▶ [ACTION ITEM]: Each line of the data should be given again exactly.

++++ DATA BLOCK ++++

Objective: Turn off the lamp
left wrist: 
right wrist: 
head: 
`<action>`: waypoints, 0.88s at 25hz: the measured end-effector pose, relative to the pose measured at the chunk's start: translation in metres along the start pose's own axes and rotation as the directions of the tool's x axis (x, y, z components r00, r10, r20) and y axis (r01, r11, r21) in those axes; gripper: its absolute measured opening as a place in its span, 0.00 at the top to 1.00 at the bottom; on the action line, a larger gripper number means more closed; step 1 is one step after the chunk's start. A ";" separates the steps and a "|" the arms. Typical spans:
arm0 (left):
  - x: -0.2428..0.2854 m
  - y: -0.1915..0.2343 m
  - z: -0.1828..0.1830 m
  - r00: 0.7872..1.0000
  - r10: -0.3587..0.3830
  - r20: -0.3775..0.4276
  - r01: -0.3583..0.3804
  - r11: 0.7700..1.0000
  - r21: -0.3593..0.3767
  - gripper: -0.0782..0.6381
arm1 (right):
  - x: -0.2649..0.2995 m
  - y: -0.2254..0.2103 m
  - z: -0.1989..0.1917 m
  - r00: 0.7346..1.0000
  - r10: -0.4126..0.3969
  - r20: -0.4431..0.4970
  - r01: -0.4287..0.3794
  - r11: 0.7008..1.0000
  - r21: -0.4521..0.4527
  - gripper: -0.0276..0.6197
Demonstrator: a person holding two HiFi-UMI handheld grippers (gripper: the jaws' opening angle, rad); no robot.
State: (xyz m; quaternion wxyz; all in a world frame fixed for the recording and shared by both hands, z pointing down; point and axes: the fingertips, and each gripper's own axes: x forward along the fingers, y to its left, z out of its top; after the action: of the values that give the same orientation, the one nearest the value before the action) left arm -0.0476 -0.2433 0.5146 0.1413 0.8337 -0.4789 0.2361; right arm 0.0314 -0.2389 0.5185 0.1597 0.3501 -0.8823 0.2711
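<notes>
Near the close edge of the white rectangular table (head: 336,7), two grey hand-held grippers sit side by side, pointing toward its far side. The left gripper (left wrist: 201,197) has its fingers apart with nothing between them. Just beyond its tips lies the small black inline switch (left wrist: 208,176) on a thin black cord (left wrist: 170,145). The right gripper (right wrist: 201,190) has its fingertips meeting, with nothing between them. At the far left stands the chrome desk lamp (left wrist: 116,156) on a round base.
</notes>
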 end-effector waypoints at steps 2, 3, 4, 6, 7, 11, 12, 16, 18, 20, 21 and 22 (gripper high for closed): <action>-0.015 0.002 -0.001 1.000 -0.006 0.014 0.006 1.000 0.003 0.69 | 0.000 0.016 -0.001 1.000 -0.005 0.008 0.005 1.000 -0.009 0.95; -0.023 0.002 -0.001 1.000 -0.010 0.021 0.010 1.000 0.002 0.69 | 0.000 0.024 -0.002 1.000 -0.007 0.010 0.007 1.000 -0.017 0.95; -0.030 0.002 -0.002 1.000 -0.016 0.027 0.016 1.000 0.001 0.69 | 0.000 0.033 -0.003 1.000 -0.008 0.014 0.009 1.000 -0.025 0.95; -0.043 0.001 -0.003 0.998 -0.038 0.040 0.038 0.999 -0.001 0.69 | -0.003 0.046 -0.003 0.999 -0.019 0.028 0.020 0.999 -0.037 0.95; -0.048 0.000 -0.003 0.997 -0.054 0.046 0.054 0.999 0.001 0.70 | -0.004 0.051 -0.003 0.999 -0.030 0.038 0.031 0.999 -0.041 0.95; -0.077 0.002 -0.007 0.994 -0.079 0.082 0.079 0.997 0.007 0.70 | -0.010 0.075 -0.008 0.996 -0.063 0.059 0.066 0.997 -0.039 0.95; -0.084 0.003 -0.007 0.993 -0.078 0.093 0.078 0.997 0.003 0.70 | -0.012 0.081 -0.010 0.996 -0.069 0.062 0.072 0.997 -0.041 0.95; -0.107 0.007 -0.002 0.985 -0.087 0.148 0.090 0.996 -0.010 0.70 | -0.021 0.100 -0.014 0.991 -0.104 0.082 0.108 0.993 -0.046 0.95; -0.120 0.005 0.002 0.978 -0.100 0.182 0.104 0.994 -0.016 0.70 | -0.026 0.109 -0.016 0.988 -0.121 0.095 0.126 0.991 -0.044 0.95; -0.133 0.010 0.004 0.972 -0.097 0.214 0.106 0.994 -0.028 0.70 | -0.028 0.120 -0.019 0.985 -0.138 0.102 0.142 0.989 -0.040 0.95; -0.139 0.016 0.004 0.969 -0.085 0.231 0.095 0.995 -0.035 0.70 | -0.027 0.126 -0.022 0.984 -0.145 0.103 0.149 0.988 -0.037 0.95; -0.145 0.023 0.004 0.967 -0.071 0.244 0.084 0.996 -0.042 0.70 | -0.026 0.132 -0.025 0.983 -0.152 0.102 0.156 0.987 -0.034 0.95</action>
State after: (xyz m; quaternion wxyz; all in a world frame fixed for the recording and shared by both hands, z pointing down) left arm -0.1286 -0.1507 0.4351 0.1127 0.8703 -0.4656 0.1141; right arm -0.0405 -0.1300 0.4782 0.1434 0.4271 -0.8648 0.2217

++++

▶ [SOLUTION BELOW]:
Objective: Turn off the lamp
left wrist: 
right wrist: 
head: 
`<action>`: waypoints, 0.88s at 25hz: the measured end-effector pose, relative to the pose measured at the chunk's start: translation in metres along the start pose's own axes and rotation as the directions of the tool's x axis (x, y, z components r00, r10, r20) and y axis (r01, r11, r21) in those axes; gripper: its absolute measured opening as a place in its span, 0.00 at the top to 1.00 at the bottom; on the action line, a larger gripper number means more closed; step 1 is one step after the chunk's start. A ";" separates the steps and a "|" the arms. Typical spans:
arm0 (left):
  - x: -0.2428..0.2854 m
  - y: -0.1915..0.2343 m
  - z: -0.1828..0.1830 m
  - r00: 0.7872..1.0000
  - r10: -0.3587..0.3830
  - r20: -0.3775..0.4276
  - r01: -0.3583..0.3804
  - r11: 0.7700..1.0000
  - r21: -0.3593..0.3767
  - gripper: -0.0782..0.6381
arm1 (right):
  - x: -0.2649..0.2995 m
  - y: -0.2254..0.2103 m
  - z: -0.1989..0.1917 m
  - r00: 0.7346..1.0000
  - r10: -0.4126..0.3969
  - r20: -0.4431..0.4970
  - r01: -0.4287..0.3794
  - r11: 0.7008..1.0000
  - r21: -0.4521..0.4527
  - gripper: -0.0276..0.6197
Demonstrator: a person holding two HiFi-UMI handheld grippers (gripper: the jaws' opening angle, rad); no robot.
State: (xyz m; quaternion wxyz; all in a world frame fixed for the recording and shared by both hands, z pointing down; point and axes: the fingertips, and each gripper's own axes: x forward along the fingers, y to its left, z out of its top; after the action: of the values that give the same orientation, the one nearest the value before the action) left arm -0.0476 -0.2433 0.5146 0.1413 0.8337 -0.4789 0.2361; right arm 0.0314 -0.2389 0.5185 0.1597 0.3501 -0.8823 0.2711
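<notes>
Near the close edge of the white rectangular table (head: 336,7), two grey hand-held grippers sit side by side, pointing toward its far side. The left gripper (left wrist: 201,197) has its fingers apart with nothing between them. Just beyond its tips lies the small black inline switch (left wrist: 208,176) on a thin black cord (left wrist: 170,145). The right gripper (right wrist: 201,190) has its fingertips meeting, with nothing between them. At the far left stands the chrome desk lamp (left wrist: 116,156) on a round base.
</notes>
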 end-effector waypoints at steps 2, 3, 4, 6, 7, 11, 12, 16, 18, 20, 21 and 22 (gripper high for closed): <action>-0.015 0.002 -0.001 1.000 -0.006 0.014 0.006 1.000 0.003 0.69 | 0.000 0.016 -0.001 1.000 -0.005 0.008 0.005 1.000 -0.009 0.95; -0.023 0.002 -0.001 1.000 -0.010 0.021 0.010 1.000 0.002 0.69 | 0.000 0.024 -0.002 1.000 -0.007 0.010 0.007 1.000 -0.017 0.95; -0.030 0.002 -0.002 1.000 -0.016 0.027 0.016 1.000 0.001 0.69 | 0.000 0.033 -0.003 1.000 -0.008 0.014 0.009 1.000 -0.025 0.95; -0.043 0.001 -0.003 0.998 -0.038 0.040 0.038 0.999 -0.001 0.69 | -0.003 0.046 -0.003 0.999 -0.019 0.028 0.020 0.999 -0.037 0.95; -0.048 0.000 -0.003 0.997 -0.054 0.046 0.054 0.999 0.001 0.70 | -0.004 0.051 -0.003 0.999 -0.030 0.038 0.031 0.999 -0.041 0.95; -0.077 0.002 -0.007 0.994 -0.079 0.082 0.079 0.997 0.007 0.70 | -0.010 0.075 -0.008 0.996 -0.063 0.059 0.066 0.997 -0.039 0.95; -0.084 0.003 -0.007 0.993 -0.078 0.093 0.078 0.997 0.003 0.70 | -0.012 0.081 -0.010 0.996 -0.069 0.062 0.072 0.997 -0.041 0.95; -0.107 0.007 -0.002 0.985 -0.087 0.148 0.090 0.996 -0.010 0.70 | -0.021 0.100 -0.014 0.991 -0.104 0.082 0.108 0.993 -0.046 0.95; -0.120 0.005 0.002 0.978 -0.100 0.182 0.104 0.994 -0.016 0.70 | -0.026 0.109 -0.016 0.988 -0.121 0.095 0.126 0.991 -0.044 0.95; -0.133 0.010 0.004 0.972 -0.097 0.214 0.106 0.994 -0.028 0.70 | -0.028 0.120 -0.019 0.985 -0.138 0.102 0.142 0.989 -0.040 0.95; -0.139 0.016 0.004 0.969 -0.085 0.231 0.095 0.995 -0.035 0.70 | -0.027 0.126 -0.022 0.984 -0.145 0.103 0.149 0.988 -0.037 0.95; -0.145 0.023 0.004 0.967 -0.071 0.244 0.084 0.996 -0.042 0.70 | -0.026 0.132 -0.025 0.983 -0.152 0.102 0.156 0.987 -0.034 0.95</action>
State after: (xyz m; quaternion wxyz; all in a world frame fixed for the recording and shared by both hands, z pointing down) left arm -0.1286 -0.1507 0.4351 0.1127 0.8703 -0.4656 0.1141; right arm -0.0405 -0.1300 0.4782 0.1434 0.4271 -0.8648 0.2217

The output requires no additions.